You can use your own custom string as the unique identifier. In the early implementation, most of the examples use sks as the unique identifier. However, sks is a known token for a semi-automatic rifle. It is highly recommended to use a different unique identifier that is not part of the token used in the original Stable Diffusion’s datasets.

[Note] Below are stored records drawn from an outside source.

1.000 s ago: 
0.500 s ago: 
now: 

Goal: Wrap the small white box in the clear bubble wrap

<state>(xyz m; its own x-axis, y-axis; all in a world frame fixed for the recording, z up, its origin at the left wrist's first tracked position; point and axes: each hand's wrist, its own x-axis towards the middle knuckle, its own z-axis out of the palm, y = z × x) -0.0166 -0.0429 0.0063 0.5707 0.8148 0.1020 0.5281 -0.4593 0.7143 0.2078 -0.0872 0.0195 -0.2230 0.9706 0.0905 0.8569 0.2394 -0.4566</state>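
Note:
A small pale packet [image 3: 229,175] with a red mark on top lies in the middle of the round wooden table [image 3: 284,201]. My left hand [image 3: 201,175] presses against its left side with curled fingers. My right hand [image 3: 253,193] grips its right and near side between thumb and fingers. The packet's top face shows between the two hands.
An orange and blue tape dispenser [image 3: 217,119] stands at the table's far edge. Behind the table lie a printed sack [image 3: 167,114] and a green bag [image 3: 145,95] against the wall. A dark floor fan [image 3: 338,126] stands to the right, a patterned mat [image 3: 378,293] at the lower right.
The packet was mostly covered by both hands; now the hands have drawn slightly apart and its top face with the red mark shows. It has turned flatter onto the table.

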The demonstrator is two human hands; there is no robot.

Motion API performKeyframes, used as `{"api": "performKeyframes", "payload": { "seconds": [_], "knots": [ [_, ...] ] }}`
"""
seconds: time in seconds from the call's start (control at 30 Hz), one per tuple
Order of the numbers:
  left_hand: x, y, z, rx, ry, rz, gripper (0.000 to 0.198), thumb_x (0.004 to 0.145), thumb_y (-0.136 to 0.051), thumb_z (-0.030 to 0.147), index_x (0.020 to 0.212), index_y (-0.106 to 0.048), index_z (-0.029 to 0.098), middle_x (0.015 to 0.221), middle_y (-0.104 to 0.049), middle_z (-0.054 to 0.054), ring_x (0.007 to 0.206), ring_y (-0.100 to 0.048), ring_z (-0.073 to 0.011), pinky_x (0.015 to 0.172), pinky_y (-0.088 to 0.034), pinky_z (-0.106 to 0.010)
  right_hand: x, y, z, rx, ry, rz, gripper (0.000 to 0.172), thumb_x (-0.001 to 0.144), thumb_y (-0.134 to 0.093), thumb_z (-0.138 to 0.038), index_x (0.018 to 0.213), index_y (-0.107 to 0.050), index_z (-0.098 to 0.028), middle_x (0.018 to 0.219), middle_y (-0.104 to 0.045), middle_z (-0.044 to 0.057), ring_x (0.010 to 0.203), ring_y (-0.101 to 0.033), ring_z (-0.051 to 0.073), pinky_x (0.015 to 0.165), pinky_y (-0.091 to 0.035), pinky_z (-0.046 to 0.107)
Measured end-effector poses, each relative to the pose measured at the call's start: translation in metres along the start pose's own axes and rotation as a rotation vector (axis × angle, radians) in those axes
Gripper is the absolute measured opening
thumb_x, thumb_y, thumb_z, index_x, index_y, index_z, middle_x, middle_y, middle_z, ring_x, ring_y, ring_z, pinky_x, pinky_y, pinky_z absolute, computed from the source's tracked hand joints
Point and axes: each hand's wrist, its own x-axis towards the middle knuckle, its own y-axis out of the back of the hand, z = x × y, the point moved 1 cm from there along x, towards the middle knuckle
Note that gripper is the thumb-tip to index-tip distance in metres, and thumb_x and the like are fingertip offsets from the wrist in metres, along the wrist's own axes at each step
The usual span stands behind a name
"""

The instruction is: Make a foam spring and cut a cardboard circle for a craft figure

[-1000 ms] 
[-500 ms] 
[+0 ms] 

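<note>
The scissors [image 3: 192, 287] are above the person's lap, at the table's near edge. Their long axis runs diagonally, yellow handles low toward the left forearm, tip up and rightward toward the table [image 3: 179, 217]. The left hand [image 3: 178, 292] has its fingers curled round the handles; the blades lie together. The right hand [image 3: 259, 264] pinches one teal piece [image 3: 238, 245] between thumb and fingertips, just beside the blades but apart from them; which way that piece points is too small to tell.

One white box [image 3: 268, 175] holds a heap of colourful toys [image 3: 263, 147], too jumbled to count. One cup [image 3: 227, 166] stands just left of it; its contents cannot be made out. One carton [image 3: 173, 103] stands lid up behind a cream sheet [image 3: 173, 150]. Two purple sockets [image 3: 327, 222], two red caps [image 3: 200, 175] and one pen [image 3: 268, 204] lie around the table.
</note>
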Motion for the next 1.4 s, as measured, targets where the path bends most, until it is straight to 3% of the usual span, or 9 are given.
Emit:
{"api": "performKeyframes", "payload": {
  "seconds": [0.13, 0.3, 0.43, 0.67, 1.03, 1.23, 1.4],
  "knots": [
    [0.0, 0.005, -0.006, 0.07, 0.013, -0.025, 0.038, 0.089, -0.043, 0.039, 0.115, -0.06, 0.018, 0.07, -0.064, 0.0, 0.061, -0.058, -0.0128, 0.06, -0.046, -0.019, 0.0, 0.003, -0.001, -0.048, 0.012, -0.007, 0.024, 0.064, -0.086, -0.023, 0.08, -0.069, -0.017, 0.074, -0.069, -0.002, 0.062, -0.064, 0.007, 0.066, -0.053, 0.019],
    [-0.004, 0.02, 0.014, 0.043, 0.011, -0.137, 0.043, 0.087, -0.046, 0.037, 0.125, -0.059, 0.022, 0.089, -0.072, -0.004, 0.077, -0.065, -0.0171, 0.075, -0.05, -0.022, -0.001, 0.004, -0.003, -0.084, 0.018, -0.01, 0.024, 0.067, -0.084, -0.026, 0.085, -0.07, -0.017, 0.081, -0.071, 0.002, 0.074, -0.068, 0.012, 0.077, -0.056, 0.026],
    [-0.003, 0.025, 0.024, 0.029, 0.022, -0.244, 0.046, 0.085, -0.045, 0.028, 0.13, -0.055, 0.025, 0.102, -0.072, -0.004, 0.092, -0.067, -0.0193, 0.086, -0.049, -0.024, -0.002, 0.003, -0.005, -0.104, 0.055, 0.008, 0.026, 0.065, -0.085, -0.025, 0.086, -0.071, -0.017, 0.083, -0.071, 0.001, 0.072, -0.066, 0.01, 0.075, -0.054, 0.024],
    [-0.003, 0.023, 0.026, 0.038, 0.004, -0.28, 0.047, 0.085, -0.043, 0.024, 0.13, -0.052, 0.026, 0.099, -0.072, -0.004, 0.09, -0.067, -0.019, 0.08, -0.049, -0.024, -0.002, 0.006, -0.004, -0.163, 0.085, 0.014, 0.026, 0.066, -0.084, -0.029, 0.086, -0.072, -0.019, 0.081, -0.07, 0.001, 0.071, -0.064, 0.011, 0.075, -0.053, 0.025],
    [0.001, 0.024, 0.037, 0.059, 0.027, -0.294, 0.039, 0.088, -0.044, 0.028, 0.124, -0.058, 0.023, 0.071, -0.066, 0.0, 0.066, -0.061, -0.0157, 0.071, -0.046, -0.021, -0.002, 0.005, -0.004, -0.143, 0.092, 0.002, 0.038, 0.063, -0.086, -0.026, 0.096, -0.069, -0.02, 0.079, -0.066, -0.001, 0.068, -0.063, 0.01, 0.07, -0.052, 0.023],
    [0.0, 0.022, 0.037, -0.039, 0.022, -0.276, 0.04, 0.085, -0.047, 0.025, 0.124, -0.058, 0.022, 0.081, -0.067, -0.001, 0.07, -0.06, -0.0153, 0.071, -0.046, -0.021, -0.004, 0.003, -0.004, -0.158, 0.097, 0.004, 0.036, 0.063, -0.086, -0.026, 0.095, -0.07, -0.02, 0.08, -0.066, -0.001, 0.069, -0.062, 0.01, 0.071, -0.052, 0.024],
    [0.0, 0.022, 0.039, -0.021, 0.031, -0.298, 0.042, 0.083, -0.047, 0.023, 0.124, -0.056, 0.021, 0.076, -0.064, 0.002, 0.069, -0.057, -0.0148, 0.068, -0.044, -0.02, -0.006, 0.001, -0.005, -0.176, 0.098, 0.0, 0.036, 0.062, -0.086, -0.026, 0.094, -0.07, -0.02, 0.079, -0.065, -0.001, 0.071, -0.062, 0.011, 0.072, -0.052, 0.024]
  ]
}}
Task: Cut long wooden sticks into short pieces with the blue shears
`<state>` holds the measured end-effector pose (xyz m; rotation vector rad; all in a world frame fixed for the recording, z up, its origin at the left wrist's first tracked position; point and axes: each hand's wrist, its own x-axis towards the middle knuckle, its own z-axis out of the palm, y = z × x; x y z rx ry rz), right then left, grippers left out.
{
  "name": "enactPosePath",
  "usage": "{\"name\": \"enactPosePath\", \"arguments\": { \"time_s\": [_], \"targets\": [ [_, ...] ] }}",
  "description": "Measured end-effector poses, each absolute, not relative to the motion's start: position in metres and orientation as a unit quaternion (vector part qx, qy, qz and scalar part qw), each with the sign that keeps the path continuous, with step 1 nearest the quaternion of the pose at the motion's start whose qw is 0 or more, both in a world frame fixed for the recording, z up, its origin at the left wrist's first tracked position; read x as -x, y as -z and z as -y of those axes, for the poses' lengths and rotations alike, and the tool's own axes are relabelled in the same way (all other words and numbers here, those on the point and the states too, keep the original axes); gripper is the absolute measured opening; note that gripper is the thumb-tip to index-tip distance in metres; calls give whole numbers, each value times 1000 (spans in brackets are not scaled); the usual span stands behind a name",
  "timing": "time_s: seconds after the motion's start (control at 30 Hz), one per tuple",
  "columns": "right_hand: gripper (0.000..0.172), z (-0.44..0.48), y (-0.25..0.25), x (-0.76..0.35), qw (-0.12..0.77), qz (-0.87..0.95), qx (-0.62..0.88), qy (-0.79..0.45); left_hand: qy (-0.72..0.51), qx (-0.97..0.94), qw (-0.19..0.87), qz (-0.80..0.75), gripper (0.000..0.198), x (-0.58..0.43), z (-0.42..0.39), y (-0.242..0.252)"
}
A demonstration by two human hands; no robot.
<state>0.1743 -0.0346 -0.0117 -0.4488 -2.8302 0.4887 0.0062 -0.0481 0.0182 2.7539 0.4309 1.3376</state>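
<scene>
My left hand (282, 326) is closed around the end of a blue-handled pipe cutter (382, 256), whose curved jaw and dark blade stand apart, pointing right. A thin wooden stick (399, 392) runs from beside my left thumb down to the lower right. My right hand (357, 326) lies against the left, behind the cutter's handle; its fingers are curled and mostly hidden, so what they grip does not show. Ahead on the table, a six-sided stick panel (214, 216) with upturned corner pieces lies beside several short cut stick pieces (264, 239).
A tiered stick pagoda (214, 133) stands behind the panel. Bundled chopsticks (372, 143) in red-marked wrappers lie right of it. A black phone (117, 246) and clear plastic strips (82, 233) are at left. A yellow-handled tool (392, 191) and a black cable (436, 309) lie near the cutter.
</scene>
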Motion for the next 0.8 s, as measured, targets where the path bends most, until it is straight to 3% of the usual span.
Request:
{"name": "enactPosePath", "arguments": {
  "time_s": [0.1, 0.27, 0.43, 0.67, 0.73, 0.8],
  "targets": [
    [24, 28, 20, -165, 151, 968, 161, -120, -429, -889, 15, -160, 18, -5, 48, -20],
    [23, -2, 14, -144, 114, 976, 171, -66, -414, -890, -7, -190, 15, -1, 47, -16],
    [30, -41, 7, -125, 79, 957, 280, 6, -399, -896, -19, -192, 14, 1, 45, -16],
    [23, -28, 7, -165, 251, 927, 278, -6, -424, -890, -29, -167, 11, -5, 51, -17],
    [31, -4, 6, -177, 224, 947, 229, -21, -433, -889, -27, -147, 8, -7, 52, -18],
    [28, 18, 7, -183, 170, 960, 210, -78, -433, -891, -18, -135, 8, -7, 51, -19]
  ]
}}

Also, the unique identifier is not limited to a single string. Some users reported good performance with the following prompts for style training:

# Style 1
--instance_prompt="modern disney style" \
--class_prompt="artwork style" \

# Style 2
--instance_prompt="classic animation style" \
--class_prompt="illustration style" \

As for learning rate and scheduler, kindly refer to the following blog by HuggingFace.

Training examples

Have a look at the following example training command for the training images above (tested on Tesla T4 with 16GB memory):

accelerate launch train_dreambooth.py \
  --pretrained_model_name_or_path="runwayml/stable-diffusion-v1-5" \
  --pretrained_vae_name_or_path="stabilityai/sd-vae-ft-mse" \
  --instance_data_dir="./instance-images/" \
  --class_data_dir="./class-images/" \
  --output_dir="./output-models/" \
  --with_prior_preservation --prior_loss_weight=1.0 \
  --instance_prompt="photo of zwx bear toy" \
  --class_prompt="photo of bear toy" \
  --resolution=512 \
  --train_batch_size=1 \
  --train_text_encoder \
  --mixed_precision="fp16" \
  --use_8bit_adam \
  --gradient_accumulation_steps=1 \
  --gradient_checkpointing \
  --learning_rate=1e-6 \
  --lr_scheduler="constant" \
  --lr_warmup_steps=200 \
  --num_class_images=300 \
  --max_train_steps=2000 \
  --save_interval=500

Modify the data directory accordingly based on your working directory.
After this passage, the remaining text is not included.